Automatic Meta Data Collection System for Satellite and Ground-based Observation Data by the STARS RSS1.0: An approach for the STARS Semantic Web

Takuya KUBO¹, Ken T. MURATA², Eizen KIMURA³, Satoshi ISHIKURA¹ and Iku SHINOHARA 4

1 Department of Electrical and Electronic Engineering and Computer Science, Ehime University
2 Center for Information Technology, Ehime University
³ Department of Medical Informatics Social Medicine and Medical Informatics Medical School of Ehime Univ
4 Institute of Space and Astronautical Science, Japan Aerospace Exploration Agency

In the Solar-Terrestrial Physics (STP), it is pointed out that circulation and utilization of observation data among researchers are insufficient. One of the reasons is that the data formats of STP observation data are not common. This is not only the issue of STP data but also of other natural science data. To archive interdisciplinary researches, we need to overcome this circulation and utilization problems.

Under such a background, the Solar-Terrestrial data Analysis and Reference System (STARS) has been designed and developed by the authors’ group. The STARS has its own database that manages meta-data of satellite and ground-based observation data files. The STARS provides users with cross-over data file search services and download services over the Internet. It is noted that retrieving meta-data from the observation data and registering them to database have been carried out by hand so far in the STARS. It is hard to deal with a huge amount of observation data due to the lack of manpower.

We developed an automatic meta-data collection system for the observation data using the STARS RSS (RDF Site Summary) 1.0. The RSS1.0 is one of the XML-based markup languages based on the RDF (Resource Description Framework), which is designed for syndicating news and content of news-like sites. Using the RSS1.0 as a meta-data distribution method, the workflow from retrieving meta-data to registering them into the database is automated. This technique was applied for the DARTS (Data Archive and Transmission System), which is a science database managed by the PLAIN Center at ISAS/JAXA in Japan . We succeeded in generating and collecting the meta-data automatically.

Our final goal is to establish the STARS Semantic Web. The Semantic Web provides a common framework that allows data to be shared and reused across applications, enterprises, and communities. The most fundamental issue on the establishment is who manages meta-data in the Semantic Web. In the present study, we designed meta-data of the STARS along with the RSS1.0 document. In order to describe the meta-data of the STARS beyond RSS1.0 vocabulary, we defined original vocabularies for the STARS resources using RDF Schema.

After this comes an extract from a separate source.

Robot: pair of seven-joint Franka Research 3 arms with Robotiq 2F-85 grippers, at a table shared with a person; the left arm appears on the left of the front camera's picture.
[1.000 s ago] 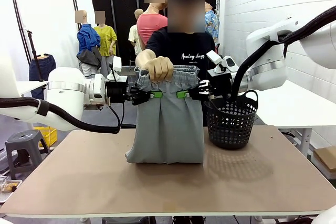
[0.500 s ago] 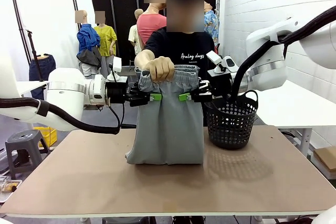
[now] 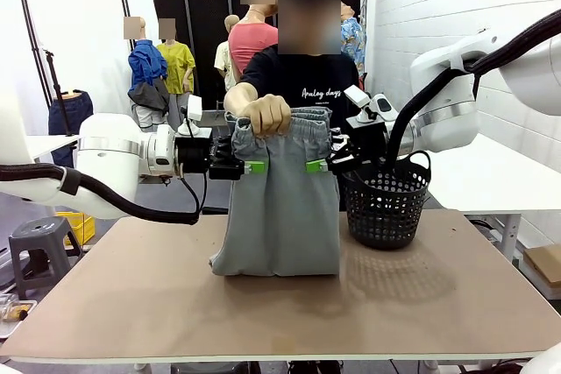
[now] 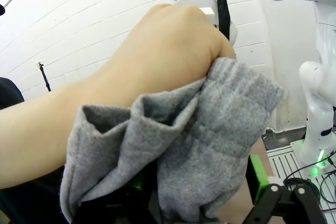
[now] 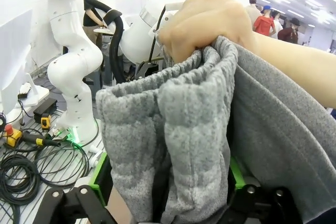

Our system works as follows. The RSS1.0 documents generated on data sites are automatically collected by a meta-data collection agent. The agent then extract meta-data to store them in an XML database. The XML database provides advanced retrieval processing that has considered property and relation. In the future, we develop a RDF database supported by inference engine, which leads to automatic processing or high level search for the data which are not only for observation data but for news and event information related to the STP.